## [About this task]
Each line below that contains the word "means" must be copied.

## [Records supplied]
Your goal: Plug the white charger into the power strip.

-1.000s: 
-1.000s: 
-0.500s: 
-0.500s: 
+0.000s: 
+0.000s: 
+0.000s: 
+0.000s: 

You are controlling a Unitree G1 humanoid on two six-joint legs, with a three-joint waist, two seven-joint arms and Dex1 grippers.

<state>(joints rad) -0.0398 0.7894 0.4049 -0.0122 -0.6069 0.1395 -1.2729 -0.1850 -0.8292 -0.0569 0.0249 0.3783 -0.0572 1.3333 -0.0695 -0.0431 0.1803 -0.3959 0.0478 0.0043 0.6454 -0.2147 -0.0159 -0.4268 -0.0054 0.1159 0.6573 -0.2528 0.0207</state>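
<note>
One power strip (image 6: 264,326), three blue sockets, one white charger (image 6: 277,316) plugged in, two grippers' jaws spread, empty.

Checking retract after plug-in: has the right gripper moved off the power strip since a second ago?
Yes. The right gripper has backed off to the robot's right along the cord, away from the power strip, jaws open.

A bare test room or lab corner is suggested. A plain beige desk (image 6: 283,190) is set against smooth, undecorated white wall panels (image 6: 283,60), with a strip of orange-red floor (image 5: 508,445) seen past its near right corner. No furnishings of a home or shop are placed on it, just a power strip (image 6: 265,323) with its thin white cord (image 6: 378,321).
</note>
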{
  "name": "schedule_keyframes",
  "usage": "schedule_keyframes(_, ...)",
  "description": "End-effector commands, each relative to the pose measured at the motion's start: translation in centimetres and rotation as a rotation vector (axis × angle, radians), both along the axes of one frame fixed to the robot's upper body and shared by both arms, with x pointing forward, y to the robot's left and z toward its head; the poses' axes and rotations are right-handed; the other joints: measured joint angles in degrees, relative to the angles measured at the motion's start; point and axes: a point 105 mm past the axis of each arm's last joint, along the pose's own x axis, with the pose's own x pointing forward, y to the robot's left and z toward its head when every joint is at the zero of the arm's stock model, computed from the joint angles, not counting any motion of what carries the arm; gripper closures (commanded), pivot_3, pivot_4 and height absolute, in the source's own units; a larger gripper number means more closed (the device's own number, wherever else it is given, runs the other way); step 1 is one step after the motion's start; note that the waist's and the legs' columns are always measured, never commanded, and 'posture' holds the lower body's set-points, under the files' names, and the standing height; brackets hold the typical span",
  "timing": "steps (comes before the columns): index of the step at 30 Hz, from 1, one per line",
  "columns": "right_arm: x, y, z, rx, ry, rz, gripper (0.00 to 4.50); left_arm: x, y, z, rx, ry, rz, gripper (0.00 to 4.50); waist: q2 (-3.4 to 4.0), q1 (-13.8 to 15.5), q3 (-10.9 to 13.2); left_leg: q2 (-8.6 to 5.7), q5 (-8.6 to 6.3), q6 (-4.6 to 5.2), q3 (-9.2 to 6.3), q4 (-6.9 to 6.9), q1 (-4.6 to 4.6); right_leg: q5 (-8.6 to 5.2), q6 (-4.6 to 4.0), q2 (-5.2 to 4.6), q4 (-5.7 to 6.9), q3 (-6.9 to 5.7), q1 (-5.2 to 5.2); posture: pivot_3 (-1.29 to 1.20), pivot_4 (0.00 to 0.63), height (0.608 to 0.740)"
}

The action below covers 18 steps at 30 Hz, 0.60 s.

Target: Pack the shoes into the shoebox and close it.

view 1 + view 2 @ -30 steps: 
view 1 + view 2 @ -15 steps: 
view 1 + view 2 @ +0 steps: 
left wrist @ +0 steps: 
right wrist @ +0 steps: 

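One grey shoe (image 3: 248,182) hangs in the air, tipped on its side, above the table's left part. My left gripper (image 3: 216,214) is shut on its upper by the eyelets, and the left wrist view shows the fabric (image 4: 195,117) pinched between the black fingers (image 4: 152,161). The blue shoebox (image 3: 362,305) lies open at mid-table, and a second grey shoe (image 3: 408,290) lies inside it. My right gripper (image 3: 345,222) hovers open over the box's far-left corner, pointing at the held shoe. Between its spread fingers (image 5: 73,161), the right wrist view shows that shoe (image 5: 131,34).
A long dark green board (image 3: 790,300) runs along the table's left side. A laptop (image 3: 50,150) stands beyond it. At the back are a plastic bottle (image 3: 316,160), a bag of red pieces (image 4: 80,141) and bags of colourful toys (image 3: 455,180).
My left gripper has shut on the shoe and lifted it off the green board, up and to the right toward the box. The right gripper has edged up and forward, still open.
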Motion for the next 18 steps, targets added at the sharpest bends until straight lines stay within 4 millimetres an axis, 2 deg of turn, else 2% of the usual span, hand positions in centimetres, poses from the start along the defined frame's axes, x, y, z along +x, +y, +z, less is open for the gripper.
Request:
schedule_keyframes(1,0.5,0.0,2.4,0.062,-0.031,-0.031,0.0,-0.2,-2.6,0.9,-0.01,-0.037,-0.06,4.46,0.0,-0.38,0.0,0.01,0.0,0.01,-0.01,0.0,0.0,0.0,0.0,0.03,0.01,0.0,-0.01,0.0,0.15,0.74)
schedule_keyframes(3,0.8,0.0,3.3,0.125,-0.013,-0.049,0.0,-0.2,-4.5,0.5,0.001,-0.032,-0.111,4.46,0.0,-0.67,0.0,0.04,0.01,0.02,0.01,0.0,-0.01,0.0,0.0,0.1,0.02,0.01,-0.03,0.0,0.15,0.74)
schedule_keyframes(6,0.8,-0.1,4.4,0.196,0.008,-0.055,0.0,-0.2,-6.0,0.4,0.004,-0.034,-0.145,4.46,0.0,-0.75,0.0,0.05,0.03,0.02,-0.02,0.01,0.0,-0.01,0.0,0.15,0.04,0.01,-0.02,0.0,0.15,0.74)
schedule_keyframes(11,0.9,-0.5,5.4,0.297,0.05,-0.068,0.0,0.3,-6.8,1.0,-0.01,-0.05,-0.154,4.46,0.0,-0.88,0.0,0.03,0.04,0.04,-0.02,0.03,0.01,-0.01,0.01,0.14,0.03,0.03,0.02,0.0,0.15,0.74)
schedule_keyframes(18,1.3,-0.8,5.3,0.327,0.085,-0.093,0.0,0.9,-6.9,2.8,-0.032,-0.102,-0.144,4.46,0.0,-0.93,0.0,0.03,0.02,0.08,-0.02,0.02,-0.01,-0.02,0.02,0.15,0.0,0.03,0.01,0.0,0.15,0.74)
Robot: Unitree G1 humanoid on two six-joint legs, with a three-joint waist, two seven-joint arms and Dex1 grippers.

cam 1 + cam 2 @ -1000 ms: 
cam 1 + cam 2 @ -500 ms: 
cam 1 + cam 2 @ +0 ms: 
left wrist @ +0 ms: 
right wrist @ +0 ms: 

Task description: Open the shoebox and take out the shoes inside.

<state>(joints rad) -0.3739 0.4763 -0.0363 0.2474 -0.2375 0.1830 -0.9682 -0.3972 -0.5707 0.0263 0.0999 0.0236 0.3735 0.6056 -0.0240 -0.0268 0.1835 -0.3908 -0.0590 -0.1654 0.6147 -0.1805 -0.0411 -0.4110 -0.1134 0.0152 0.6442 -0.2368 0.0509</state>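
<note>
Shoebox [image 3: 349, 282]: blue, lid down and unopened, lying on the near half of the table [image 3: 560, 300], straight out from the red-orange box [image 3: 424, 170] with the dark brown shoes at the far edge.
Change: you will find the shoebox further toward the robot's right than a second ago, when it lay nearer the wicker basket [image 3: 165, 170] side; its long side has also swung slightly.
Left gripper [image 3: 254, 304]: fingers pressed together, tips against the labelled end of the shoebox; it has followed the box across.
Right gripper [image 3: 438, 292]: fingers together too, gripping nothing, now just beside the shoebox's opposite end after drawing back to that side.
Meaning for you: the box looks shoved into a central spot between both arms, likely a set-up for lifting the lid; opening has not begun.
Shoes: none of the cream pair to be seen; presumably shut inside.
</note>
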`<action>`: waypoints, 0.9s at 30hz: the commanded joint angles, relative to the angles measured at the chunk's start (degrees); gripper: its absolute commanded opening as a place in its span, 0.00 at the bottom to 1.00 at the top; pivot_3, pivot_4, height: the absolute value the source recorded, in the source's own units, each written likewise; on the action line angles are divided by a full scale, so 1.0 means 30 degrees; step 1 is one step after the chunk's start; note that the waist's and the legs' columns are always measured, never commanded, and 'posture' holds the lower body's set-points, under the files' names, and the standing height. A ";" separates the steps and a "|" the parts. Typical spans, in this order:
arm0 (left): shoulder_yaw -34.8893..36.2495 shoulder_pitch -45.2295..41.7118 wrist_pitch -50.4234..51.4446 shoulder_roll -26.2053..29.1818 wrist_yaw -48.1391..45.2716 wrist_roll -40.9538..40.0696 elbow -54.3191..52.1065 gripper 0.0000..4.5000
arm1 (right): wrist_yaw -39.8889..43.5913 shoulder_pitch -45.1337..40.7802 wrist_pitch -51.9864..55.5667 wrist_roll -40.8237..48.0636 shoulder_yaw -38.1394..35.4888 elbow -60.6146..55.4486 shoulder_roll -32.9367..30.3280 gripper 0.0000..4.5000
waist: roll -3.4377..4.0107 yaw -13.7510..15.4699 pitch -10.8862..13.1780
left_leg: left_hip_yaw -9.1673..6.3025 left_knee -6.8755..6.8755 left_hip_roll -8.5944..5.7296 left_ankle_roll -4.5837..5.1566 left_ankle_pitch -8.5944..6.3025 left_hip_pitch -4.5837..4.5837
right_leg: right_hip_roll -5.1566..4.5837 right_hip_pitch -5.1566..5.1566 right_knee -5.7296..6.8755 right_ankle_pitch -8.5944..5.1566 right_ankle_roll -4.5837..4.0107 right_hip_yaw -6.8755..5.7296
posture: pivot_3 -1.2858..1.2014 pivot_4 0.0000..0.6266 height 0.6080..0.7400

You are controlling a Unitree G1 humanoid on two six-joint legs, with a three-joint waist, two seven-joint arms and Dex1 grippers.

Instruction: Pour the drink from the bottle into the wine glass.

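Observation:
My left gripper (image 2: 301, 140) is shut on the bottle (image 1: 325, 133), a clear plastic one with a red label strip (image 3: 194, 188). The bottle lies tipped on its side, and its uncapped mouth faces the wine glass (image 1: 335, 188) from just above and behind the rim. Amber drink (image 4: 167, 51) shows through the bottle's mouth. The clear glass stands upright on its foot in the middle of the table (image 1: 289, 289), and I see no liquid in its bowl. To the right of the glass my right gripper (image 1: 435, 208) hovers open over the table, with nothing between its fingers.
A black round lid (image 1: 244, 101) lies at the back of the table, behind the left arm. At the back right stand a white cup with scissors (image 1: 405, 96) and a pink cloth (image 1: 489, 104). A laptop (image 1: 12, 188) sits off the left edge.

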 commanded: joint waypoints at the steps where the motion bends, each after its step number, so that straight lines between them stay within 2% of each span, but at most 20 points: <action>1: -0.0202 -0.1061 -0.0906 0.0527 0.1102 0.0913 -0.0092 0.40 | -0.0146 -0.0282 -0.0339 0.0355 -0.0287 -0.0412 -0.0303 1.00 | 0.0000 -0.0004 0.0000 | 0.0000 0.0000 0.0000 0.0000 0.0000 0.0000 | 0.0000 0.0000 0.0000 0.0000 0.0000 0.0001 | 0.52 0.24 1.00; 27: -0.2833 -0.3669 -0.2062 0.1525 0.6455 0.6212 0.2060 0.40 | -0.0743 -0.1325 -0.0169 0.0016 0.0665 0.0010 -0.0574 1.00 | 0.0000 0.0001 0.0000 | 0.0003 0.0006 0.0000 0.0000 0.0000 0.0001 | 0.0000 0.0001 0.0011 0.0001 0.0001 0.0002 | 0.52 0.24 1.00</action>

## [Written solution]
  "description": "End-effector commands, each relative to the pose measured at the motion's start: translation in centimetres and rotation as a rotation vector (axis × angle, radians), both along the axes of one frame fixed to the robot's upper body and shared by both arms, with x pointing forward, y to the robot's left and z toward its head; the poses' axes and rotations are right-handed; the other joints: measured joint angles in degrees, relative to the angles measured at the motion's start; point and axes: a point 105 mm past the axis of each arm's last joint, along the pose's own x axis, with the pose's own x pointing forward, y to the robot's left and z toward its head when every joint is at the zero of the arm's stock model, computed from the joint angles, not counting any motion of what carries the arm; gripper closures (commanded), pivot_3, pivot_4 and height absolute, in the source's own units; a larger gripper number means more closed (the device's own number, wherever else it is given, runs the other way); step 1 is one step after the motion's start; note that the waist's and the legs' columns are always measured, never commanded, and 'posture' holds the lower body's set-points, under the files' names, and the standing height; brackets hold the typical span",
`<action>`: waypoints, 0.9s at 30hz: the commanded joint angles, relative to the angles measured at the chunk's start (degrees); gripper: its absolute commanded opening as a place in its span, 0.00 at the bottom to 1.00 at the top; pivot_3, pivot_4, height: the absolute value the source recorded, in the source's own units, each written likewise; on the action line angles are divided by a full scale, so 1.0 means 30 degrees; step 1 is one step after the chunk's start; note that the waist's and the legs' columns are always measured, never commanded, and 'posture' holds the lower body's set-points, under the files' names, and the standing height. A ";" separates the steps and a "|" the parts. Typical spans, in this order:

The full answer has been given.